• [Try it]
Start the output with the opening line of the listing below and continue, reproducing each line exactly, up to and including the line that contains "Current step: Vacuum".

• [Information provided]
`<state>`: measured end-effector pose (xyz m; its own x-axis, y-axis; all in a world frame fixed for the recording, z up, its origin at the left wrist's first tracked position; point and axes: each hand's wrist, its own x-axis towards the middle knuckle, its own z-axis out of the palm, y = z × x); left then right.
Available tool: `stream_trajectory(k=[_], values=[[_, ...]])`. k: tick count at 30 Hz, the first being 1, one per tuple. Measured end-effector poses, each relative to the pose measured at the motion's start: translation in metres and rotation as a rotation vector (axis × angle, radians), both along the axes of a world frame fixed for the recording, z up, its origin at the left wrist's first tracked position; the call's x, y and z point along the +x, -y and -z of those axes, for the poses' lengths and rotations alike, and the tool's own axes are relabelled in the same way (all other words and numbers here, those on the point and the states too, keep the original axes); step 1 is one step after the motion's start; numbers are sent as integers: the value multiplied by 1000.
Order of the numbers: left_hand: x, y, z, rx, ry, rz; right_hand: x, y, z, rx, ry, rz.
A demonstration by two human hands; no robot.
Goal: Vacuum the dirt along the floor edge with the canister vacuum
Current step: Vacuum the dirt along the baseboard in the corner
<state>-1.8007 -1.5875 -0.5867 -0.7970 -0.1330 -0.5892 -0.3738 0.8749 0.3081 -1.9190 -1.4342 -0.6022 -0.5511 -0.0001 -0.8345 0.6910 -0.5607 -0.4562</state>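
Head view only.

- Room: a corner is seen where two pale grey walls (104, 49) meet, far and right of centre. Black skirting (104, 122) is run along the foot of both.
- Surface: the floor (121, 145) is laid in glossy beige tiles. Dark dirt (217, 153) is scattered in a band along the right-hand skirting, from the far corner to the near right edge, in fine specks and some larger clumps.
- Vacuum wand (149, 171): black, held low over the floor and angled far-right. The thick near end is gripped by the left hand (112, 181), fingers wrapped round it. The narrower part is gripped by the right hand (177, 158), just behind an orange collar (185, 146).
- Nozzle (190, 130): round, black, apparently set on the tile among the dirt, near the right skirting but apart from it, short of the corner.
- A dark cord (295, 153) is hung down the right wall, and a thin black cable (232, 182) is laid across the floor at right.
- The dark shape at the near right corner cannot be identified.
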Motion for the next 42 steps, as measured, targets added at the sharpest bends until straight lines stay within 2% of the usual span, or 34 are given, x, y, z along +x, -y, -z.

• [Exercise result]
`<state>`: measured end-effector pose (xyz m; its own x-axis, y-axis; all in a world frame fixed for the recording, z up, its origin at the left wrist's first tracked position; point and axes: each hand's wrist, its own x-axis towards the middle knuckle, its own z-axis out of the palm, y = z × x); left then right.
Available tool: `stream_trajectory(k=[_], values=[[_, ...]])`. k: tick count at 30 Hz, the first being 1, one per tuple. Measured end-effector poses, each relative to the pose measured at the motion's start: translation in metres and rotation as a rotation vector (axis × angle, radians), both along the axes of a world frame fixed for the recording, z up, its origin at the left wrist's first tracked position; the call's x, y and z point along the +x, -y and -z of those axes, for the poses' lengths and rotations alike, and the tool's own axes are relabelled in the same way (all other words and numbers here, those on the point and the states too, keep the original axes); step 1 is one step after the motion's start; numbers are sent as integers: the value multiplied by 1000.
Order of the numbers: left_hand: x, y, z, rx, ry, rz; right_hand: x, y, z, rx, ry, rz.
A demonstration by two human hands; no robot.
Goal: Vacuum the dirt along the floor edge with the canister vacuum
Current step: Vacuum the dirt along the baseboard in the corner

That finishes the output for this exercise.